Теперь я уже физически ощущал, с
какой внушающей силой дана Булгаковым параллель Москва - Ершалаим. Два города,
безмерно далеких друг от друга, две эпохи, два параллельных, казалось бы, мира:
30-й год новой эры и 1929-й. Тем не менее, в романе они предстают (процитирую
литературоведа Анатолия Королева) "единым телом и духом, в ракурсе
одновременной со-жизни, в ключе абсолютно соотнесенных со-бытий"...

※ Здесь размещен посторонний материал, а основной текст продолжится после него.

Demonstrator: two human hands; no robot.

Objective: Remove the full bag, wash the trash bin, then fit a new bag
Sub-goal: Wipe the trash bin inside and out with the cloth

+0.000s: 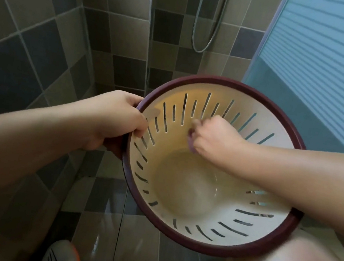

С тех пор (а первая моя поездка в
Вечный город состоялась почти 13 лет назад) я использую каждый свободный день,
каждое "окно", чтобы еще и еще раз подняться, как принято говорить на
иврите, в свой, булгаковский, христианский Ершалаим. Нет, никакого противоречия
между моим еврейским происхождением и душевным трепетом перед христианскими
святынями я не усматриваю. Все мы, родившиеся и выросшие в России, воспитанные
на русской классике и традиции, несем в себе ее культурный и духовный заряд. И
чем шире наши знания - тем больше сокровенных тайн открывает нам Иерусалим.
"При входе в Храм Гроба
Господня - плита с доской, на которой умащивали тело снятого с креста, а рядом,
в двух шагах, - путь на Голгофу. Нет, это не уходящая ввысь дорога, а всего
лишь несколько мраморных ступеней. Все спрессовано в невозможный энергетический
сгусток, в котором аннигилировано пространство и нивелировано время, ибо в
одной единой временной точке, в одном историческом моменте, в вечном настоящем
сосуществуете вы и крестоносцы, игумен Даниил и Гоголь, череп Адама и монетки,
которые бросала землекопам христолюбивая царица Елена; от уменьшения масштаба
не умаляется сама эта темная высокая церковь, в холодные притворы которой как
бы притягивают все бесчисленные христианские храмы Земли, древние,
средневековые, ультрасовременные храмы всех времен и народов - они как бы
проступают сквозь грубую власяницу этих стен, сквозь тяжелую кладку,
исчерченную крестами давно отдавших Богу душу и тело рыцарей крестовых походов.
Здесь все рядом и все одновременно в этом печальном полумраке, где потрескивают
свечи и пахнет ладаном и где каждый входящий обретает бессмертие самим фактом
соединения с не знающей конца толпой пилигримов и служителей - и не показалось
бы чудом узреть в этой толпе любого из живущих, любого из живших, и кажется,
что сама Богородица, неузнанная, сморит на нас из томного угла из-за шатающихся
на сквозняке огоньков свечей".
Цитирую Б. Рыбакова - российского
странника, туриста, - потому что ему удалось филигранно точно выразить чувства,
которые обуревают меня в Старом городе, в Иерусалиме Михаила Булгакова.
"Невероятная
сконцентрированность духовной энергии человечества, сжатие ее в чрезвычайно
малое пространство характерны не только для Церкви Гроба Господня, - таков весь
Старый Город, - подчеркивает Рыбаков, - таков Иерусалим в своем соединении трех
аврамических религий. О том, что Иерусалим соединяет в себе святыни
христианства, иудаизма и ислама, знают все, но только здесь, непосредственно на
этой земле, с изумлением узнаешь, что Христос, Аллах и Иегова сосуществуют
практически бок о бок, в тесноте крохотного квартала святого города. Они не разделены
расстоянием, всего десяток шагов отделяет их последователей друг от
друга".
Христианский, булгаковский Иерусалим
манит, гипнотизирует и одухотворяет. Гиды, говорящие по-русски, водят по нему
экскурсии. И звучат, звучат под сводами Старого города бессмертные строки
великого Мастера: "Город был залит праздничными огнями. Во всех окнах
играло пламя светильников, и отовсюду, сливаясь в нестройный хор, звучали
славословия".
Если я забуду тебя, Иерусалим,
пусть отсохнет моя правая рука! Пусть мой язык прилипнет к гортани моей, если
не поставлю Иерусалим во главу веселия моего!